Posts inside the data: 11314
Average number of words for post: 206


In [34]:
from sklearn.datasets import make_classification
X,y = make_classification(n_samples=10**5, n_features=5, 
                          n_informative=3, random_state=101)
D = np.c_[y,X]
np.savetxt('large_dataset_10__5.csv', D, delimiter=",") 
# the saved file should be around 14.6 MB
del(D, X, y)

X,y = make_classification(n_samples=10**6, n_features=5, 
                          n_informative=3, random_state=101)
D = np.c_[y,X]
np.savetxt('large_dataset_10__6.csv', D, delimiter=",") 
# the saved file should be around 146 MB
del(D, X, y)

X,y = make_classification(n_samples=10**7, n_features=5, 
                          n_informative=3, random_state=101)
D = np.c_[y,X]
np.savetxt('large_dataset_10__7.csv', D, delimiter=",") 
# the saved file should be around 1,46 GB
del(D, X, y)

In [27]:
import os
os.remove('large_dataset_10__5.csv')
os.remove('large_dataset_10__6.csv')
os.remove('large_dataset_10__7.csv') 

#### Scalability with volume

In [35]:
from sklearn.linear_model import SGDClassifier
from sklearn.preprocessing import MinMaxScaler
import pandas as pd
streaming = pd.read_csv('large_dataset_10__7.csv', header=None, chunksize=10000)
learner = SGDClassifier(loss='log')
minmax_scaler = MinMaxScaler(feature_range=(0, 1))
cumulative_accuracy = list()
for n,chunk in enumerate(streaming):
    if n == 0:
            minmax_scaler.fit(chunk.ix[:,1:].values)
    X = minmax_scaler.transform(chunk.ix[:,1:].values)
    X[X>1] = 1
    X[X<0] = 0  
    y = chunk.ix[:,0]
    if n > 8 :
        cumulative_accuracy.append(learner.score(X,y))
    learner.partial_fit(X,y,classes=np.unique(y))
print ('Progressive validation mean accuracy %0.3f' % np.mean(cumulative_accuracy))

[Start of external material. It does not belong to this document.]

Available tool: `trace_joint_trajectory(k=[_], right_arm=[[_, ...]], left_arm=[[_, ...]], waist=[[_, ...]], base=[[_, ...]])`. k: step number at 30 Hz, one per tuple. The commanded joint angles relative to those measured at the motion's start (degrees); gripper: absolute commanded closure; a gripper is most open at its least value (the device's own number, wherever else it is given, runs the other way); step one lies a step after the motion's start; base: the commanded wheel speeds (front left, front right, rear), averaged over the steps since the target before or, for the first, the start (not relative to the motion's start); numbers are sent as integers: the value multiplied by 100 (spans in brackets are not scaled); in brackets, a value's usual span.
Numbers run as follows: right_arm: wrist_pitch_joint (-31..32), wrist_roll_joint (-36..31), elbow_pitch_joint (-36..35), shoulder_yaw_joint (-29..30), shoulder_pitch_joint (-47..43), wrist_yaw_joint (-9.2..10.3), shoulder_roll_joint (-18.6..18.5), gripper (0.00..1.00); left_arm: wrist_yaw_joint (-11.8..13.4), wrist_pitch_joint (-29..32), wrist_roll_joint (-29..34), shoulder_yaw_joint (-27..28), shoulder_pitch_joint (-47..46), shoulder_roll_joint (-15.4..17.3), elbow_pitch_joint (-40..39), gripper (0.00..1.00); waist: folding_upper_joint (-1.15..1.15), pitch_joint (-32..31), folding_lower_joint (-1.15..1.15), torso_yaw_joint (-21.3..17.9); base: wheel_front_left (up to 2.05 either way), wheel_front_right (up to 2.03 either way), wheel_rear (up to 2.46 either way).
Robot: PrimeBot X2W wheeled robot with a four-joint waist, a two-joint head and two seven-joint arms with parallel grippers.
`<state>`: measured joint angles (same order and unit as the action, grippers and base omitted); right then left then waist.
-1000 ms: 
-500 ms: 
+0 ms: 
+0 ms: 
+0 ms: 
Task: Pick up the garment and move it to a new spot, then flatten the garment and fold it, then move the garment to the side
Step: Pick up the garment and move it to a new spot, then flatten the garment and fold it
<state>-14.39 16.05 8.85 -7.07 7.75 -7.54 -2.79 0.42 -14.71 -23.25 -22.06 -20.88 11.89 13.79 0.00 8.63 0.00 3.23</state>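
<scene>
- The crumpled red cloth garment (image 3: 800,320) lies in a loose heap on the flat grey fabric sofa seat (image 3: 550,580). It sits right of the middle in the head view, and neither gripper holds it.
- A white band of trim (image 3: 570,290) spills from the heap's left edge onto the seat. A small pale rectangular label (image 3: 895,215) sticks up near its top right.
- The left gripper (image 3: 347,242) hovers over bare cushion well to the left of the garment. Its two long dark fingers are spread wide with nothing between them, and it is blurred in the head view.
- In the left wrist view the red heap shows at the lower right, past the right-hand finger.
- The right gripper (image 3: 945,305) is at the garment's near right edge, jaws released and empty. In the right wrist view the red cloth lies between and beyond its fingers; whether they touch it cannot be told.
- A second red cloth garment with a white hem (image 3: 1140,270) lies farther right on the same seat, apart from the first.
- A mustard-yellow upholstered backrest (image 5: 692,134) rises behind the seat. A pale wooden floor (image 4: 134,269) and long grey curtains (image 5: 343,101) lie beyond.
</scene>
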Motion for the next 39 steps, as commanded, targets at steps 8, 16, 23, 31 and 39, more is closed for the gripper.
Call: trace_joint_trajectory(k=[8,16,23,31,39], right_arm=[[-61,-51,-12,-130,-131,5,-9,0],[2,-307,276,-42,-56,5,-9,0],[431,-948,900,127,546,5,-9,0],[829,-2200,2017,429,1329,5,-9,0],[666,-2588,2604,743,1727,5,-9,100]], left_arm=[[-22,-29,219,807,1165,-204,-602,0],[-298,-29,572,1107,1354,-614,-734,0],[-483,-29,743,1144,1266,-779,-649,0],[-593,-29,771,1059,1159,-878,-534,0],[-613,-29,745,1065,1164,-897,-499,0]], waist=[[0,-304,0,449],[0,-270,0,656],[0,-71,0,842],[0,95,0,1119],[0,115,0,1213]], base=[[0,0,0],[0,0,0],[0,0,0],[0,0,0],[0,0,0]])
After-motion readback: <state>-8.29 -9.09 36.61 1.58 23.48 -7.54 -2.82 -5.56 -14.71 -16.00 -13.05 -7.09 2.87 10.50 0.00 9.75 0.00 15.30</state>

Progressive validation mean accuracy 0.708


#### Keeping up with velocity

#### For Classification

- sklearn.naive_bayes.MultinomialNB
- sklearn.naive_bayes.BernoulliNB
- sklearn.linear_model.Perceptron
- sklearn.linear_model.SGDClassifier
- sklearn.linear_model.PassiveAggressiveClassifier

#### For Regression

- sklearn.linear_model.SGDRegressor
- sklearn.linear_model.PassiveAggressiveRegressor

In [36]:
from sklearn.naive_bayes import MultinomialNB
from sklearn.naive_bayes import BernoulliNB
from sklearn.linear_model import Perceptron
from sklearn.linear_model import SGDClassifier
from sklearn.linear_model import PassiveAggressiveClassifier
import pandas as pd
from datetime import datetime
classifiers  = {
'SGDClassifier hinge loss' : SGDClassifier(loss='hinge', random_state=101),
'SGDClassifier log loss' : SGDClassifier(loss='log', random_state=101),
'Perceptron' : Perceptron(random_state=101),
'BernoulliNB' : BernoulliNB(),
'PassiveAggressiveClassifier' : PassiveAggressiveClassifier(random_state=101)
}
large_dataset = 'large_dataset_10__6.csv'
for algorithm in classifiers:
    start = datetime.now()
    minmax_scaler = MinMaxScaler(feature_range=(0, 1))
    streaming = pd.read_csv(large_dataset, header=None, chunksize=100)
    learner = classifiers[algorithm]
    cumulative_accuracy = list()
    for n,chunk in enumerate(streaming):
        y = chunk.ix[:,0]
        X = chunk.ix[:,1:]
        if n > 50 :
            cumulative_accuracy.append(learner.score(X,y))
        learner.partial_fit(X,y,classes=np.unique(y))
    elapsed_time = datetime.now() - start
    print (algorithm + ' : mean accuracy %0.3f in %s secs' % 
           (np.mean(cumulative_accuracy),elapsed_time.total_seconds()))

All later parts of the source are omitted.